- YOUR ASSIGNMENT
Each line below that contains the word "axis" must be copied.

- SUPPLIED DATA
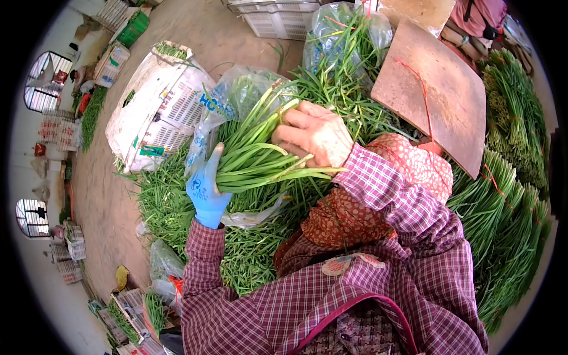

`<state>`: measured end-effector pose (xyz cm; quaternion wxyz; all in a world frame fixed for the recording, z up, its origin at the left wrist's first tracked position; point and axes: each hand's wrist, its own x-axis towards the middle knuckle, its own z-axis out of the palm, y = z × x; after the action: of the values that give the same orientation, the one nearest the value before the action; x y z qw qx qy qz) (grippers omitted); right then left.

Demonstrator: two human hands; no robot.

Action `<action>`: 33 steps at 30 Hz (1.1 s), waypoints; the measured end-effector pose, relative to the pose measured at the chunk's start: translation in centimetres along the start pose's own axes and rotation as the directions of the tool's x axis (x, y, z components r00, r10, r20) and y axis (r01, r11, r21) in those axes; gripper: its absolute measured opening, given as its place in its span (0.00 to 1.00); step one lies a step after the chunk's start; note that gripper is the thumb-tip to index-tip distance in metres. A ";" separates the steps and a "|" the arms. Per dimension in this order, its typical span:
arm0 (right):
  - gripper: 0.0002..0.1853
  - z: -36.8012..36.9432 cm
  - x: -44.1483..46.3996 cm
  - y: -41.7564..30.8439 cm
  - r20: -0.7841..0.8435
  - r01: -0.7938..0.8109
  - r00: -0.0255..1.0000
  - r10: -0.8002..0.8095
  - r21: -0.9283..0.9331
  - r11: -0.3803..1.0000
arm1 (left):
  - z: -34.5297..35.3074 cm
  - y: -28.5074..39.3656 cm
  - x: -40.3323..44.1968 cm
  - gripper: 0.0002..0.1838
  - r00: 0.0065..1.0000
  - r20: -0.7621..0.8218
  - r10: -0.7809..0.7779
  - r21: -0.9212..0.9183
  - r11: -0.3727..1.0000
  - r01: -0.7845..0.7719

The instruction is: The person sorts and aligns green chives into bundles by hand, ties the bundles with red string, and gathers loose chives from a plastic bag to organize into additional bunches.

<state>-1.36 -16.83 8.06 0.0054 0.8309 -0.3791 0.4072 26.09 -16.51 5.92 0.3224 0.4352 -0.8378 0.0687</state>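
Observation:
A bunch of long green stalks (251,151) lies across the middle of the head view. My left hand (208,186), in a blue glove, holds the bunch from the left, with its thumb pointing up and its other fingers hidden beneath the stalks. Bare and curled, my right hand (313,135) grips the pale stalk ends on the right side of the bunch. Behind and below both hands spreads a heap of loose green leaves (254,248), with a clear plastic bag (236,89) just beyond the bunch.
A board (435,89) with a red string leans at the right. Beyond it are tied green bundles (497,219). A white covered crate (157,106) stands at the left, another crate (275,21) at the top. Part of another person (473,23) shows at the upper right.

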 end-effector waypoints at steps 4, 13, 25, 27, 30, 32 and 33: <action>0.06 0.1 -0.9 2.1 -0.074 -0.164 0.981 0.178 0.163 0.973 | 0.1 -1.3 -0.4 0.34 0.999 -0.024 0.028 0.022 0.999 -0.028; 0.09 -5.1 -4.4 5.2 0.013 -0.365 0.912 0.409 -0.427 0.827 | -1.5 -3.9 -2.4 0.36 0.991 0.032 -0.127 0.060 0.990 0.125; 0.09 1.1 0.9 -1.1 0.059 -0.301 0.953 0.298 0.072 0.951 | -1.2 -1.7 -0.6 0.35 0.997 -0.068 0.030 0.105 0.994 -0.022; 0.12 1.9 0.5 -1.3 0.059 -0.357 0.932 0.357 -0.010 0.934 | -1.1 -1.7 -0.7 0.33 1.000 -0.026 0.017 0.125 0.992 -0.014; 0.18 1.8 0.8 -1.1 0.126 -0.490 0.870 0.477 0.111 0.864 | -0.6 -1.8 -0.5 0.34 0.992 -0.095 0.081 0.138 0.988 -0.068; 0.19 1.8 1.0 -1.1 0.199 -0.578 0.815 0.544 0.221 0.786 | -1.0 -1.6 -0.5 0.34 0.997 -0.051 0.059 0.160 0.986 -0.050; 0.19 2.1 0.9 -0.9 0.198 -0.580 0.814 0.546 0.220 0.785 | -1.1 -1.5 -0.5 0.34 0.999 -0.008 0.035 0.181 0.983 -0.033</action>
<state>0.99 -17.38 7.55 -0.2529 0.6960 -0.5504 0.3857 27.99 -16.66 6.21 0.2849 0.4479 -0.8337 0.1522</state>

- SOLUTION FOR THIS PROBLEM
`<state>`: measured end-effector pose (xyz cm; quaternion wxyz; all in a world frame fixed for the recording, z up, its origin at the left wrist's first tracked position; point and axes: each hand's wrist, its own x-axis towards the middle knuckle, its own z-axis out of the palm, y = z × x; after the action: of the values that give the same orientation, the one nearest the value before the action; x y z qw qx qy qz) (grippers omitted); right then left.
Action `<action>`: 33 steps at 30 Hz (1.1 s), waypoints; the measured end-effector pose, relative to the pose measured at the chunk's start: translation in centimetres along the start pose's own axes and rotation as the directions of the tool's x axis (x, y, z components r00, r10, r20) and y axis (r01, r11, r21) in those axes; gripper: its absolute measured opening, given as its place in its span (0.00 to 1.00); step one lies a step after the chunk's start; note that gripper is the thumb-tip to index-tip distance in metres. A ";" separates the steps and a "|" the arms. Per dimension in this order, its typical span:

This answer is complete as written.